Assignment: Omit the pictures and reproduce the rest of the listing exactly.

Data:
----------------
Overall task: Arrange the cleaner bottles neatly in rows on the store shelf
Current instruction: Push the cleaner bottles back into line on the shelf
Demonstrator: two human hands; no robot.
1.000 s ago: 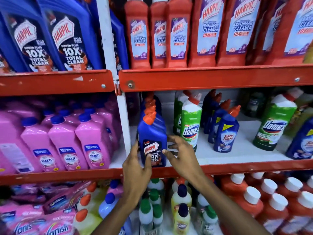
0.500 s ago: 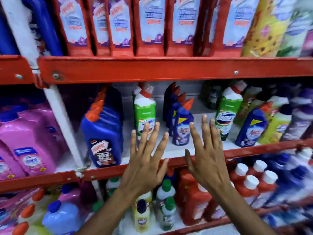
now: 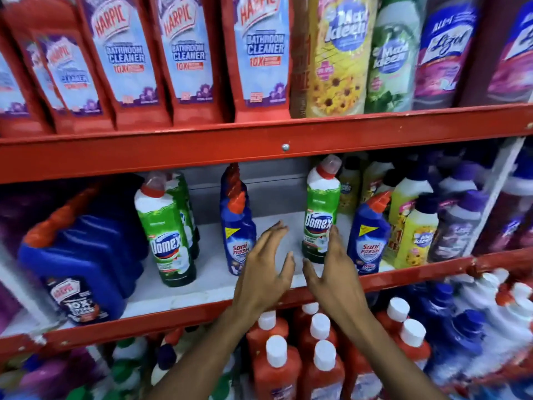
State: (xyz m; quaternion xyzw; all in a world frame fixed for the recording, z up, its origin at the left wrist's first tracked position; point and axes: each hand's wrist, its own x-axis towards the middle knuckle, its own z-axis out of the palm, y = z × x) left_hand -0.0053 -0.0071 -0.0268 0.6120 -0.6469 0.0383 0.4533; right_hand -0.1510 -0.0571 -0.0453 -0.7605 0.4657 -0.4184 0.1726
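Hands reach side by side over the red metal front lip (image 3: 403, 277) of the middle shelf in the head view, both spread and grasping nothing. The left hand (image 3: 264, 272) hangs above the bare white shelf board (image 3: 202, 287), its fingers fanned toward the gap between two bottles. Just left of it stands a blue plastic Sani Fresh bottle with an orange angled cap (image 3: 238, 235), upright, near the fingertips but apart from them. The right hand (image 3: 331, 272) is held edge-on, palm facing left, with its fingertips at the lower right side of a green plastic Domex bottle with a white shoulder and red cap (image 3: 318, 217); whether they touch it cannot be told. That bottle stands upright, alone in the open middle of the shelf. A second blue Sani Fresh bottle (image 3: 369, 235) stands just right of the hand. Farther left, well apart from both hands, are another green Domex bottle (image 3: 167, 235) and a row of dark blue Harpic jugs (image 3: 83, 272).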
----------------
Exercise response:
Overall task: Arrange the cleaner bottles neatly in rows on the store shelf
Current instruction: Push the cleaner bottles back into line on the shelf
Demonstrator: two human hands; no robot.
1.000 s ago: 
0.500 s ago: 
now: 
State: (xyz m; quaternion xyzw; all in a world frame fixed for the recording, z up, its origin at the left wrist's first tracked position; point and axes: each hand's wrist, its own x-axis towards the middle knuckle, its own z-axis out of the palm, y = z × x) left_hand -0.0053 -0.0071 -0.0268 0.6120 -0.6469 0.0383 0.4533; right_hand -0.1510 -0.0571 -0.0453 -0.7605 0.4657 -0.4184 0.1726
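Hands reach side by side over the red metal front lip (image 3: 403, 277) of the middle shelf in the head view, both spread and grasping nothing. The left hand (image 3: 264, 272) hangs above the bare white shelf board (image 3: 202, 287), its fingers fanned toward the gap between two bottles. Just left of it stands a blue plastic Sani Fresh bottle with an orange angled cap (image 3: 238, 235), upright, near the fingertips but apart from them. The right hand (image 3: 331, 272) is held edge-on, palm facing left, with its fingertips at the lower right side of a green plastic Domex bottle with a white shoulder and red cap (image 3: 318, 217); whether they touch it cannot be told. That bottle stands upright, alone in the open middle of the shelf. A second blue Sani Fresh bottle (image 3: 369, 235) stands just right of the hand. Farther left, well apart from both hands, are another green Domex bottle (image 3: 167, 235) and a row of dark blue Harpic jugs (image 3: 83, 272).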

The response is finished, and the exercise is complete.